If we want to stick inside the parameters, the boundaries, of 'Aristolean, either/or logic', then this is where we stop. You are either religious or you are not. You are either an athiest or you are not.
But some philosophers -- most notably Heraclitus, Spinoza, and Hegel in unique but similar ways -- chose a different type of logic and a different 'spiritual' route.
This was the logic and the route of 'pantheism' and two types can be distinguished from each other: 'dialectic, integrative wholism and pantheism' (Lao Tse, Heralclitus Hegel) -- the idea of 'opposite polarities coming together in dialectic unity, wholism, and harmony'; vs. 'mono-wholistic or mono-thesistic pantheism'(Spinoza) -- which states that everything is wholistically connected (without the 'opposite polarity and dialectic unity' component that we get in Lao Tse, Heraclitus, and Hegel.

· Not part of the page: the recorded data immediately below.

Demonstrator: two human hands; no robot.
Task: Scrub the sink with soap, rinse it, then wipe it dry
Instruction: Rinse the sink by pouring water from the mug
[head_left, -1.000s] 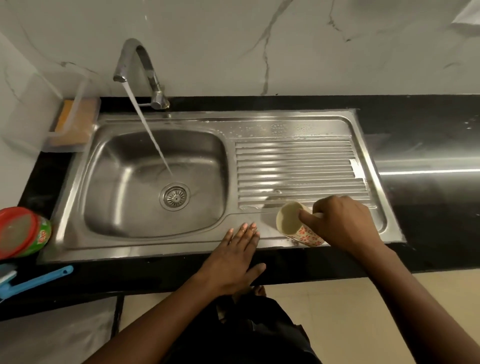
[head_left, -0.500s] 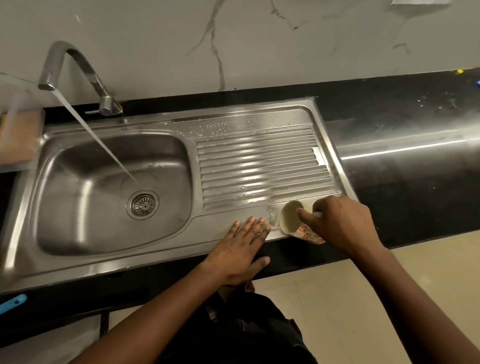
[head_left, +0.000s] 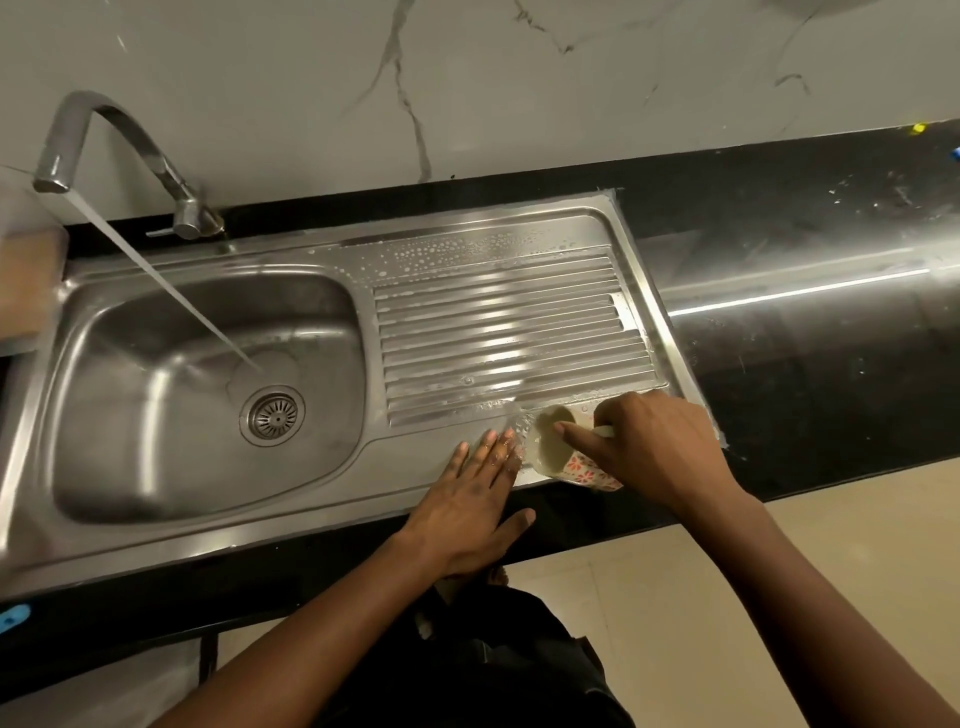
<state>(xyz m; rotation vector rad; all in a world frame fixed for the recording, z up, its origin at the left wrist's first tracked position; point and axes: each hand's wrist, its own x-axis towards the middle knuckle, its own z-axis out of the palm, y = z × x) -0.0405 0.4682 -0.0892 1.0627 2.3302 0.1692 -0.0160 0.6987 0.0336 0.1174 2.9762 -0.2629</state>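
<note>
The steel sink (head_left: 156, 483) has a basin at the left and a ribbed drainboard (head_left: 509, 338) at the right, with soap bubbles along the drainboard's back edge. The tap (head_left: 109, 135) runs, its stream landing just above the drain (head_left: 272, 414). My right hand (head_left: 654, 447) grips a flowered cup (head_left: 566, 452) tipped on its side at the drainboard's front corner, mouth facing left, and water spills from it. My left hand (head_left: 472, 499) lies flat, fingers together, on the sink's front rim right beside the cup's mouth, in the spilled water.
Black counter (head_left: 810, 332) stretches right of the sink, speckled with drops. A marble wall rises behind. An orange sponge in a clear holder (head_left: 26, 280) sits at the left edge. A blue handle tip (head_left: 13, 618) shows at the lower left. Tiled floor lies below.
The view has swung to the right, so the sink sits further left. The cup has tipped lower and now pours water onto the rim by my left hand's fingers.
</note>
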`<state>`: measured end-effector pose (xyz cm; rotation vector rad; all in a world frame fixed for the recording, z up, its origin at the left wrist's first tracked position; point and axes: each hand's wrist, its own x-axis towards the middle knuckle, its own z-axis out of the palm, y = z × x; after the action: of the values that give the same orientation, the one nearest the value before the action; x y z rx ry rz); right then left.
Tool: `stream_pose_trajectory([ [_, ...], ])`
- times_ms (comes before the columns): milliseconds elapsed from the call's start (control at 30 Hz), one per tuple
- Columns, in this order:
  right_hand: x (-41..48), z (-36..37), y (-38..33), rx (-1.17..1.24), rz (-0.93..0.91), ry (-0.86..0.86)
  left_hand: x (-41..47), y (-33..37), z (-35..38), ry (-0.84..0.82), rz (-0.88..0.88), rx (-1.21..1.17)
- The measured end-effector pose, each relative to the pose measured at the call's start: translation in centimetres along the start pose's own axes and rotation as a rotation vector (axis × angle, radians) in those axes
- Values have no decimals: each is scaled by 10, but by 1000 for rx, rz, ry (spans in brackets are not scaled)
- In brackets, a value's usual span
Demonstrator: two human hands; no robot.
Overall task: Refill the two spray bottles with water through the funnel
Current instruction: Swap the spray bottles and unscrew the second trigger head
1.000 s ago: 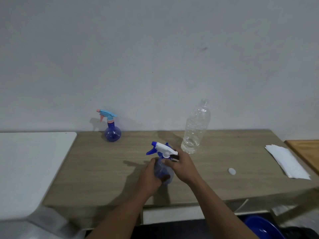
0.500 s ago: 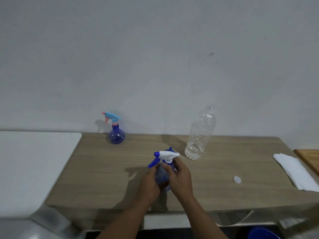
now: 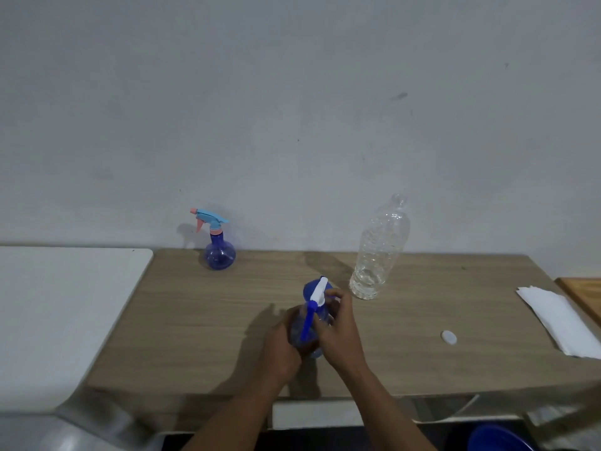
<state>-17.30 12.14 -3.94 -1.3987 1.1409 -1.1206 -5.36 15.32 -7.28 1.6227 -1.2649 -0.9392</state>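
A blue spray bottle (image 3: 305,333) with a white and blue trigger head (image 3: 317,296) stands at the middle of the wooden table (image 3: 201,320). My left hand (image 3: 279,346) grips its round body from the left. My right hand (image 3: 340,327) holds the neck just under the trigger head, whose nozzle points toward me. A second blue spray bottle (image 3: 219,252) with a light-blue and pink head stands at the back by the wall. A clear plastic water bottle (image 3: 379,252), uncapped, with a little water at its bottom, stands behind my hands on the right. No funnel is in view.
A small white cap (image 3: 448,337) lies on the table to the right. A stack of white paper napkins (image 3: 559,317) lies at the right edge beside a wooden board (image 3: 585,294). A white table (image 3: 58,314) adjoins on the left. A blue basin (image 3: 494,439) shows below.
The trigger head has turned from pointing left to pointing toward me, with my right hand turning at the neck. The camera view has shifted slightly.
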Motion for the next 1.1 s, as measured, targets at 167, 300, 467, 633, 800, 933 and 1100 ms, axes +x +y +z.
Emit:
stream_pose_trajectory([
  [167, 8, -5, -1, -72, -42, -71, 2, 0, 1, 61, 58, 89],
  [300, 9, -6, -2, -14, 25, -73, 3, 1, -1, 57, 15, 96],
  [467, 10, -7, -6, -61, -31, -108, 4, 5, -1, 51, 6, 33],
  [633, 9, -7, -7, -50, 19, -87, 5, 4, -1, 25, -58, -67],
  [800, 13, -9, -7, -86, -14, -122, 6, 7, 2, 47, -106, -246],
  [933, 13, -8, -5, -56, 10, -98, 9, 4, 2, 34, -170, -263],
  [1100, 15, -11, -6, -115, -4, -98, 15, 1, 4, 33, -187, -204],
])
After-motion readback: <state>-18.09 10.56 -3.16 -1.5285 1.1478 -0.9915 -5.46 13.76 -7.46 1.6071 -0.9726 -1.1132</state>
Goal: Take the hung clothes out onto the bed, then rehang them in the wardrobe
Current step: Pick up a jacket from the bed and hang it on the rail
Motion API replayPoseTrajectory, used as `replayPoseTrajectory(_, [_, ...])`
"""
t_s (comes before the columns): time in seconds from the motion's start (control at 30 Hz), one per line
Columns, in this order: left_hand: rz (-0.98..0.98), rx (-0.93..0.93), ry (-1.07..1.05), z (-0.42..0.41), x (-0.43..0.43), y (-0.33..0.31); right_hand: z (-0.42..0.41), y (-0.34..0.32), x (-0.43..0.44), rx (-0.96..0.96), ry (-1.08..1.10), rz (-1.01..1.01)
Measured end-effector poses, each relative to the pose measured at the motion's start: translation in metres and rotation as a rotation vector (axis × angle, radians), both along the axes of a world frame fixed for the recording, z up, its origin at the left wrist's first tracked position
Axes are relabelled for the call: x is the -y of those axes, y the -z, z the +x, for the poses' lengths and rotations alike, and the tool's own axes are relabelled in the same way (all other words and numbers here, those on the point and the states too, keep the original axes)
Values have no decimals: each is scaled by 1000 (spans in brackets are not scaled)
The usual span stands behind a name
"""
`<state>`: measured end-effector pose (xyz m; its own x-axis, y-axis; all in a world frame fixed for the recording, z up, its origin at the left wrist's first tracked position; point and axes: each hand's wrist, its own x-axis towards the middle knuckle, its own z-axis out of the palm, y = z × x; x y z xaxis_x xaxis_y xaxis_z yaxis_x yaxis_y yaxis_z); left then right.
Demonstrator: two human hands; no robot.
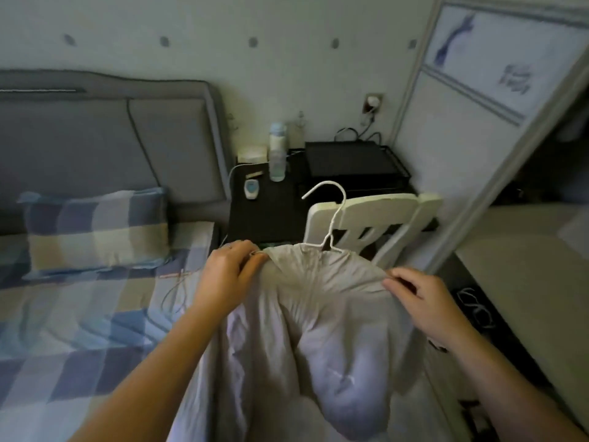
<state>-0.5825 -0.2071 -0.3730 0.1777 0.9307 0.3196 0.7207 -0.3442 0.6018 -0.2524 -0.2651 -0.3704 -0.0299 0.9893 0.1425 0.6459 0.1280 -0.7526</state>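
A pale grey-beige garment (312,314) hangs on a white wire hanger (331,215) whose hook sticks up in the middle of the view. My left hand (229,272) pinches the garment's left shoulder. My right hand (424,301) pinches its right shoulder. The cloth droops down between my arms at the bed's edge. The bed (79,314) with a blue and cream checked cover lies to the left. The wardrobe's sliding door (471,122) stands at the right, with a dark opening (554,167) beside it.
A checked pillow (95,231) rests against the grey headboard (111,138). A dark bedside table (264,212) carries a bottle (277,154) and small items. A white chair (376,218) stands behind the garment. A thin wire hanger (178,291) lies on the bed.
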Motion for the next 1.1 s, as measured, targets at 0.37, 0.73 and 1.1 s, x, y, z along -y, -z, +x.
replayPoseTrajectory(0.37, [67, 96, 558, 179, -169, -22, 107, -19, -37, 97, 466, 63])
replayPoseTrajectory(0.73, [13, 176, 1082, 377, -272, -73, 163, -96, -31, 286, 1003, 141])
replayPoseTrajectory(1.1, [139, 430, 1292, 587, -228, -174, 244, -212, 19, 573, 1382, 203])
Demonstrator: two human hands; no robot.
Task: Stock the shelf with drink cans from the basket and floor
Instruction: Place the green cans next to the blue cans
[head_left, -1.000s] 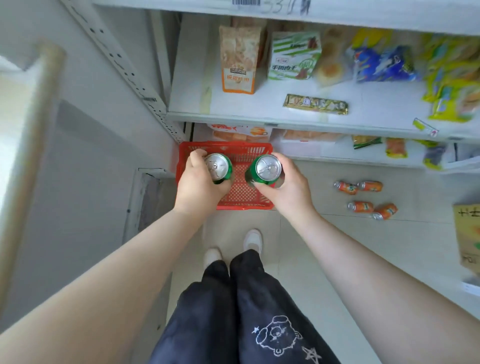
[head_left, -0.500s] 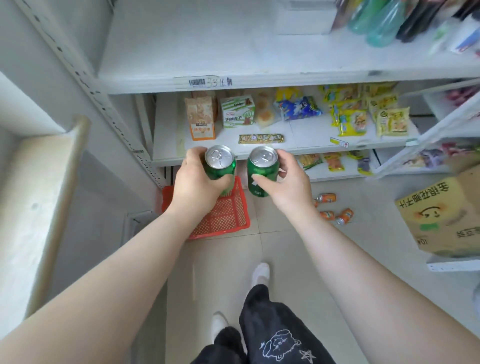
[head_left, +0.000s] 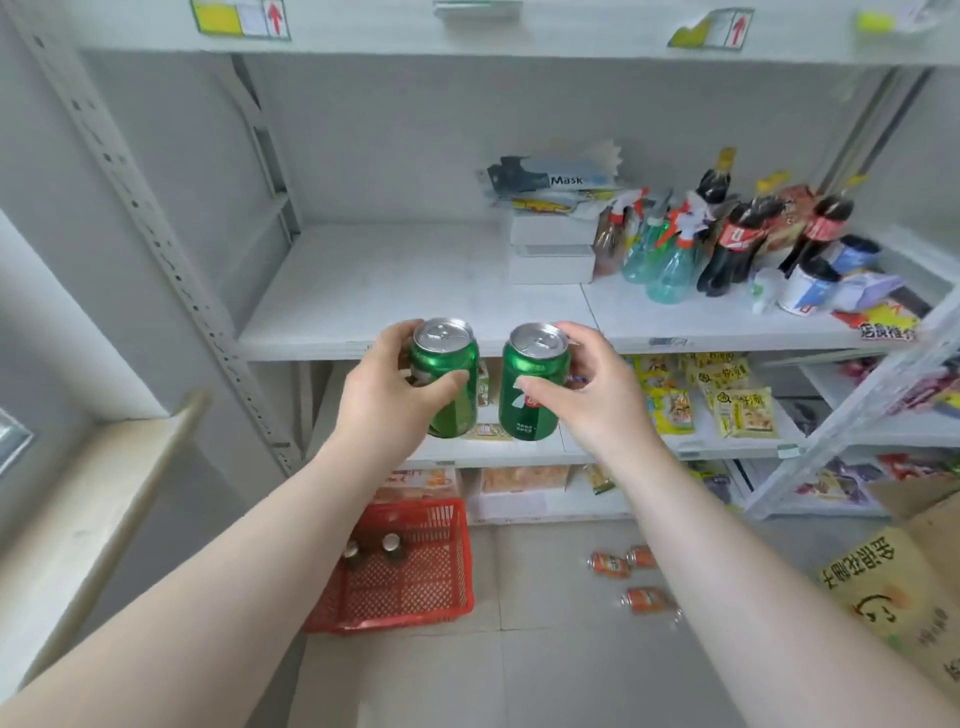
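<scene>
My left hand (head_left: 387, 395) grips a green drink can (head_left: 449, 364) upright. Beside it, my right hand (head_left: 592, 389) holds a second green can (head_left: 530, 384), also upright. Both cans hover just in front of the front edge of a white shelf (head_left: 395, 291), whose left half is bare. Below on the floor stands a red basket (head_left: 415, 587) with two dark cans (head_left: 374, 551) in it. Orange cans (head_left: 610, 564) lie on the floor tiles to its right.
Spray bottles (head_left: 660, 254), dark soda bottles (head_left: 732, 244) and white boxes (head_left: 550, 254) crowd the shelf's right half. Snack packets (head_left: 717, 400) fill the lower shelves. A cardboard box (head_left: 893, 597) sits at the right. A perforated upright post (head_left: 171, 270) and a beige ledge (head_left: 104, 499) flank the left.
Both hands rose with the green cans from above the basket to the level of the upper shelf. The view tilted up, revealing that shelf.
</scene>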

The 'spiritual, romantic, and/or religious component' of pantheism is connected to the idea of 'God being not the Creator (or not only the Creator)' but also being 'the Creative Process' -- in the idea that 'God is in everything' and everything is important because it is connected to God, a part of God'.
It has just been recently that I have read an intepreter of Hegel -- or maybe a few -- that have added this pantheistic element to Hegel. Before these latest interpretations, I assumed Hegel was an 'orthodox Lutheran' but maybe also, he was looking for integrations between the two.
Hegel's concept of 'The Absolute' is confusing, many of rejected it, as have I in previous essays. However, now I am getting new interpretations of what it means.
Previously, I believed that it was some fancy 'unrealistic epistemological and/or ontological ideal' where, at the end of our individual life (if we are a brilliant enough philosopher), and/or at the end of the evolutionary life of civilization, we encounter 'God' in the form of 'Perfect Knowledge' and/or a 'Perfect Existence'. Is there anyone amongst us who be so bold as to believe that he or she may some day encounter either Perfect Knowledge (The Epistemological Absolute) and/or Perfect Existence (The Ontological Absolute).
Maybe in these two regards, the concept of 'The Absolute' has some idealistic value -- but I am 100 percent sure that I will never get there. In fact, I am 100 percent sure that no one will ever even come up with a 100 percent 'Absolutely Epistemologically Right' interpretation of Hegel and Hegelian Philosophy. But that certainly will not stop generations of philosophers from still trying.
That is one of the reasons I like to be referred to as a 'Post-Hegelian' rather than a 'Hegelian' philosopher. Although fully acknowledging Hegel's hugely important direct and indirect influence on my philosophical work, at the same time, I still do not want to be boxed in by some wholely or partly right Hegelian stereotype based on what other astute or not astute philosophers believe Hegel to have said and/or meant in any part of one of his abstractive monstrosities.
Was Hegel religious? An atheist? Or a pantheist? Or partly all three? Hegel's philosophy was not a 'black or white', 'either/or' philosophy which often complicates biographical and historical interpretations of what he wrote and meant. Philosophically, politically, and religiously engaged in his famous 'dialectic logic' as opposed to the more 'Aristolean either/or, black or white, right or wrong logic' that we are all much more intimately familiar with. Thus, on the religious front, You will get a whole host of different interpretative variations relative to what and what not Hegel believed about God.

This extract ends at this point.